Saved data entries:
'''
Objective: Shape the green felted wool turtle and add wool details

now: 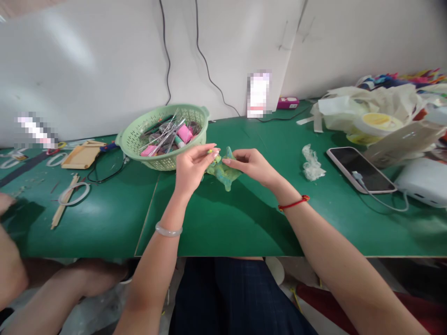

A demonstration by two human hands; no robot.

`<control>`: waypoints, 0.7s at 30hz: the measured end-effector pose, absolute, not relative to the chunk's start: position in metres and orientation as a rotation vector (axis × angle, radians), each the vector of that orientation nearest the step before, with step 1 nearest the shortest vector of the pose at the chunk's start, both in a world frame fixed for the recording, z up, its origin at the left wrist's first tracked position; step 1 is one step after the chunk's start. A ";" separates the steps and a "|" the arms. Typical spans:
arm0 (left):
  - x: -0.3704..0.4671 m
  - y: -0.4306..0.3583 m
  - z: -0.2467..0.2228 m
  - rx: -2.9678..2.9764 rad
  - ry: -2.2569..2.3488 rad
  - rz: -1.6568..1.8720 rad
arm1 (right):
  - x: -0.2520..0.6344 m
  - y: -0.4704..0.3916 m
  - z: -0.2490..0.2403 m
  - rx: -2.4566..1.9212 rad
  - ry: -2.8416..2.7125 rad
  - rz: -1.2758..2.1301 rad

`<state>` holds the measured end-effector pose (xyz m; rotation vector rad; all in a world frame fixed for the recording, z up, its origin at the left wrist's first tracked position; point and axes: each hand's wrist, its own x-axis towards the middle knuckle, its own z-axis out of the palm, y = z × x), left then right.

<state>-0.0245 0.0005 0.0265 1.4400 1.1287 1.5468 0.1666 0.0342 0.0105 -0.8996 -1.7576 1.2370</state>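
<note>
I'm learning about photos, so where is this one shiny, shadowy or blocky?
Head view: a glare patch shines on the white wall, upper left. Head view: a shadow spreads over the green table below the right hand. Head view: one blocky patch sits beside the purple box, another far left.

Hands at green piece (blue-tinged)

The surface is smooth and softly glossy; the wall panel, smooth, bears a bright sheen; the basket is perforated plastic, satin; the thin rods in it, shiny metal; the green piece looks bumpy and faintly glossy, its material unclear; the bangle, smooth and polished; the wad, crinkled clear plastic film; the phone screen, glossy glass; the flat strip, matt wood.
</note>
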 end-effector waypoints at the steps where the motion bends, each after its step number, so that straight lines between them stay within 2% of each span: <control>1: -0.024 0.001 0.026 1.457 1.127 1.552 | 0.166 0.034 0.010 -0.899 -1.758 1.231; 13: -0.025 0.001 0.023 1.669 1.115 1.571 | 0.157 0.024 0.015 -0.838 -1.685 1.196; 21: -0.022 0.000 0.024 1.397 1.087 1.472 | 0.157 0.021 0.022 -0.752 -1.594 1.226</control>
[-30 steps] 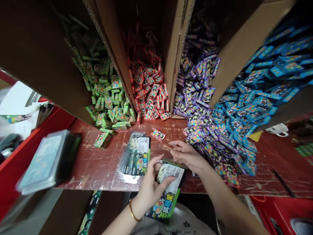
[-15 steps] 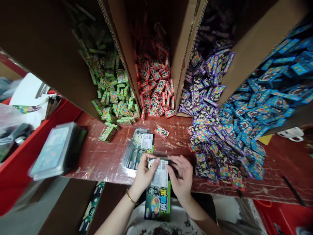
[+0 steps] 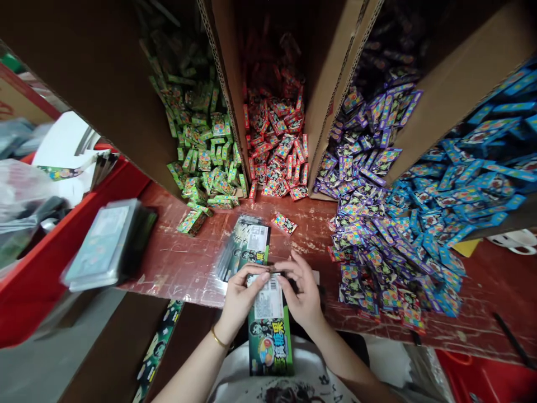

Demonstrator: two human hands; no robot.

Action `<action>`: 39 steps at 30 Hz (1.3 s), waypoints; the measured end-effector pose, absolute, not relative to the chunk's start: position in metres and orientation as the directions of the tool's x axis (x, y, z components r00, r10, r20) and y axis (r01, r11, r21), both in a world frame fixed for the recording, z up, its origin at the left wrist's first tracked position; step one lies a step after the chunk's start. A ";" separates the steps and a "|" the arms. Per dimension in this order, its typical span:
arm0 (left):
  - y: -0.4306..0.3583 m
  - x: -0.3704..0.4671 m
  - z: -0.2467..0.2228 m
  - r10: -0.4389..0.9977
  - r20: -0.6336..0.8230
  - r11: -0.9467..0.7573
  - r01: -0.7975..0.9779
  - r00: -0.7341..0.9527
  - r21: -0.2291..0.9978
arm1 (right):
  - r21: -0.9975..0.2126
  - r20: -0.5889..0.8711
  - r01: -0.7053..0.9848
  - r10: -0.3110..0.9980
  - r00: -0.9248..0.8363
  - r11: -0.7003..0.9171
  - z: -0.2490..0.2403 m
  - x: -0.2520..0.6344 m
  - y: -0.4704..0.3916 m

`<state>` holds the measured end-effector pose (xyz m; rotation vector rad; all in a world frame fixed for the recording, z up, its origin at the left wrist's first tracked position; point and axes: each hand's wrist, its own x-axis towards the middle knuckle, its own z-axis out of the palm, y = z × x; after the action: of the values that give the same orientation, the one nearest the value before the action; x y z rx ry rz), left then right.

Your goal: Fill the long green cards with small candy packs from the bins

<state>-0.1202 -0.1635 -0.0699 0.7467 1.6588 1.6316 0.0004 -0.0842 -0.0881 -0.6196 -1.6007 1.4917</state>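
A dark green candy box [image 3: 271,347] with a white barcode label points its lower end toward my body. My left hand [image 3: 237,299] grips its upper left side, thumb on the label and fingers behind. My right hand [image 3: 304,296] pinches its upper right corner, with thumb and bent fingertips meeting at the top edge. What lies behind that edge is hidden by the fingers. Just beyond my hands lies a fanned stack of similar printed packages in clear plastic [image 3: 241,246]. A single red candy packet [image 3: 284,223] rests to the right of that stack.
Cardboard dividers [image 3: 229,84] separate heaps of green packets [image 3: 218,151], red packets [image 3: 277,151], purple packets [image 3: 356,190] and blue packets [image 3: 457,179]. Purple and blue ones spill onto the red table [image 3: 168,268]. Clear plastic sleeves [image 3: 100,240] are stacked at the left, beside a red bin [image 3: 75,235].
My right hand's fingers have come in to the box's top edge and meet the left fingertips there. The view has shifted, so the surroundings sit farther right.
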 end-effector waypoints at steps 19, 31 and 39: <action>-0.157 -0.104 -0.075 0.759 -0.100 0.119 -0.014 -0.644 0.993 | -0.997 -0.030 0.069 0.765 -0.643 0.019 -0.070 0.012 -0.059; -0.145 -0.101 -0.068 0.812 -0.115 0.152 0.017 -0.572 0.988 | -0.990 -0.079 0.131 0.541 -0.837 0.059 -0.043 0.002 -0.008; -0.144 -0.099 -0.066 0.814 -0.056 0.120 0.073 -0.578 0.990 | -0.976 -0.173 0.214 0.468 -0.867 0.036 -0.041 -0.001 -0.011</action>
<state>-0.0992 -0.1444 -0.0664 0.8622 1.7743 1.5139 -0.0014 -0.0110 -0.0411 -0.7078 -2.1107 1.9299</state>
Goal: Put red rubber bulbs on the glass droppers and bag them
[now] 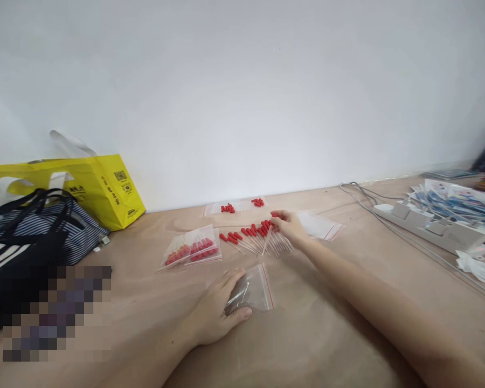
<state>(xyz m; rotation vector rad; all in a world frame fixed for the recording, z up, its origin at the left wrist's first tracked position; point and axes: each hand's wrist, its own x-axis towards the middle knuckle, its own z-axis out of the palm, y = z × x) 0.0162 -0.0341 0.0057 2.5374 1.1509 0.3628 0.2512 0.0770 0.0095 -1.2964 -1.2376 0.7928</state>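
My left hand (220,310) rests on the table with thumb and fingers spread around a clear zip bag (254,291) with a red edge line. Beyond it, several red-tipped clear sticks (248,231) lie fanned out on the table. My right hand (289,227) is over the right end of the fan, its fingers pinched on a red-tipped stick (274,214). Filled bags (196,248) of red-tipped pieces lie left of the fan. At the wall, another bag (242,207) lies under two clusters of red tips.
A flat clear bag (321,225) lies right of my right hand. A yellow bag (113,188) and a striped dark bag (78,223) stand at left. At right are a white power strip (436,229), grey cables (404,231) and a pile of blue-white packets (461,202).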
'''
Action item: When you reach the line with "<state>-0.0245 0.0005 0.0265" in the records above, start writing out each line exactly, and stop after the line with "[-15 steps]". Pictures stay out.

Task output:
<state>-0.0245 0.0005 0.0265 1.4400 1.1287 1.5468 0.1666 0.0342 0.0105 -0.8996 -1.7576 1.2370</state>
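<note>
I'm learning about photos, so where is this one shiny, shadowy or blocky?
Head view: a glare patch shines on the white wall, upper left. Head view: a shadow spreads over the green table below the right hand. Head view: one blocky patch sits beside the purple box, another far left.

Hands at green piece (blue-tinged)

The surface is smooth and softly glossy; the wall panel, smooth, bears a bright sheen; the basket is perforated plastic, satin; the thin rods in it, shiny metal; the green piece looks bumpy and faintly glossy, its material unclear; the bangle, smooth and polished; the wad, crinkled clear plastic film; the phone screen, glossy glass; the flat strip, matt wood.
</note>
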 end-effector waypoints at the steps where the motion bends, each after its step number, so that straight lines between them stay within 2% of each span: <control>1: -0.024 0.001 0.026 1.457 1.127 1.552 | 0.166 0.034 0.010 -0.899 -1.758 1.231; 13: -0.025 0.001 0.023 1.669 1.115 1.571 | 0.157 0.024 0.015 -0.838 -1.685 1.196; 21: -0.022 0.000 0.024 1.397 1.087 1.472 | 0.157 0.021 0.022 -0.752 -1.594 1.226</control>
[-30 steps] 
[-15 steps] 

The exercise asks for nothing more.